So we are at the end of week 6, almost half of the way through the internship, and time seems to have flown by. These past weeks I have been put to work with data processing, and bulk editing Wikidata with all sorts of information extracted from the Survey of Scottish Witchcraft database.
What we haven’t really explored before on the website has been the relationships between the accused witches and people involved in the cases, as well as the links between the witches trials. What a lot of people don’t know about the Scottish witch hunts, was the way accused witches would be encouraged to denounce other people as witches, sometimes in a desperate plea to lessen their sentences.
A wealth of information about mentions and cases are in the Survey. So, to get this information into Wikidata, to make it open-source and free for everyone to use, I had to get to grips with bulk processing. There are many different bits of software to aid in Wikidata editing and one I’ve gotten to quite enjoy has been OpenRefine.
Google Sheets and OpenRefine
I’ve found OpenRefine to be a great tool for data wrangling, but when I started using it I was slightly clueless as it’s not that well documented. It’s been amazingly helpful for reducing time in data processing. There are 3213 cases in the Survey database, one for each accused witch, so manually editing and adding each case would probably take the whole 12 weeks of this internship, maybe even longer! With OpenRefine, I can do batches of hundreds of cases in minutes; a huge time-saver.
How I started was using a Google Sheets spreadsheet to lay out what data I wanted to put onto Wikidata as well as the data I needed to link to other pages already on Wikidata. All of the accused witches have already been added onto Wikidata, with each having a property, Survey of Scottish Witchcraft – Accused witch ID, with a unique reference from the survey as the value. As many of the accused witches have the same names (5 Margaret Youngs!), this ID keeps us right to distinguish these witches from each other.

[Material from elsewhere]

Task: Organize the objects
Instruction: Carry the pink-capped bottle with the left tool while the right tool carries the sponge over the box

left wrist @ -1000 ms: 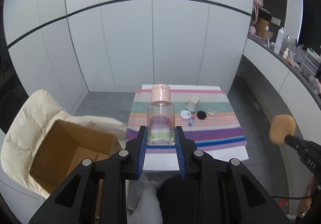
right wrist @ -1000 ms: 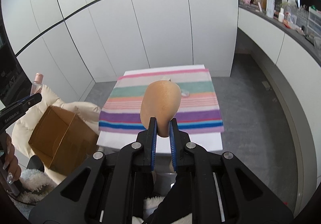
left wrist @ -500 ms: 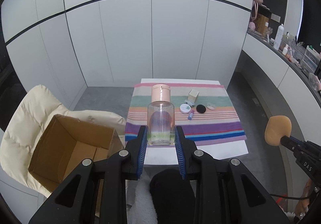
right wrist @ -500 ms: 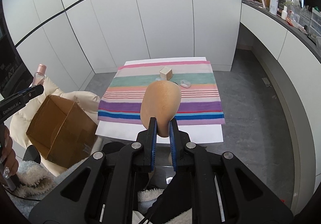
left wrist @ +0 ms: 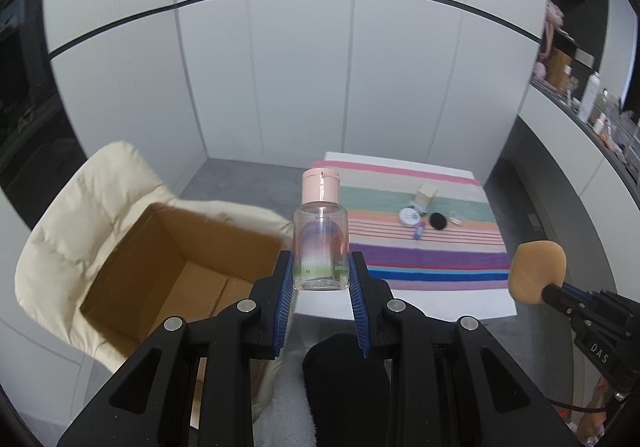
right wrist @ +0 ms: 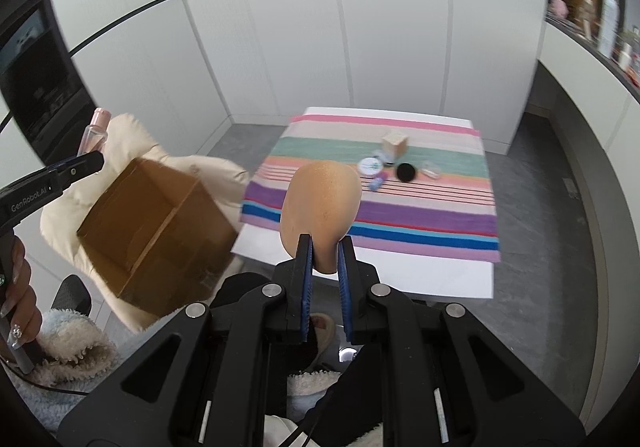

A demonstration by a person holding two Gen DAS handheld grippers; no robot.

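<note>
My left gripper [left wrist: 320,271] is shut on a clear bottle with a pink cap [left wrist: 320,239], held upright in the air, to the right of an open cardboard box [left wrist: 176,267]. My right gripper [right wrist: 324,255] is shut on a tan makeup sponge [right wrist: 320,203], held above the floor in front of the table. The box [right wrist: 156,231] sits on a cream chair [right wrist: 132,135]. The sponge also shows at the right of the left wrist view [left wrist: 536,273], and the bottle at the left of the right wrist view [right wrist: 94,129].
A striped cloth [right wrist: 420,215] covers a small white table. On it lie a small cube box [right wrist: 394,143], a round white tin [right wrist: 370,165], a black round pad [right wrist: 406,171], a small blue tube [right wrist: 378,182] and a clear case [right wrist: 430,169]. A counter with bottles [left wrist: 592,99] runs along the right wall.
Both grippers have swung to the left, toward the chair. The cardboard box now lies closer and larger in both views, and the table has shifted right.
</note>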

We used a Google Sheets plugin from the Wikipedia and Wikidata Tools, called WIKIDATALOOKUP, which takes the a property and a value to find the items. We used this plug-in to find all the Q numbers for the witches whose cases we are creating. After I created a column for these Q numbers, I was ready to import the a batch (200 cases) spreadsheet to OpenRefine. It’s important to split your data into batches to (1) reduce the time OpenRefine takes to execute and (2) let less errors pass through, if there are any.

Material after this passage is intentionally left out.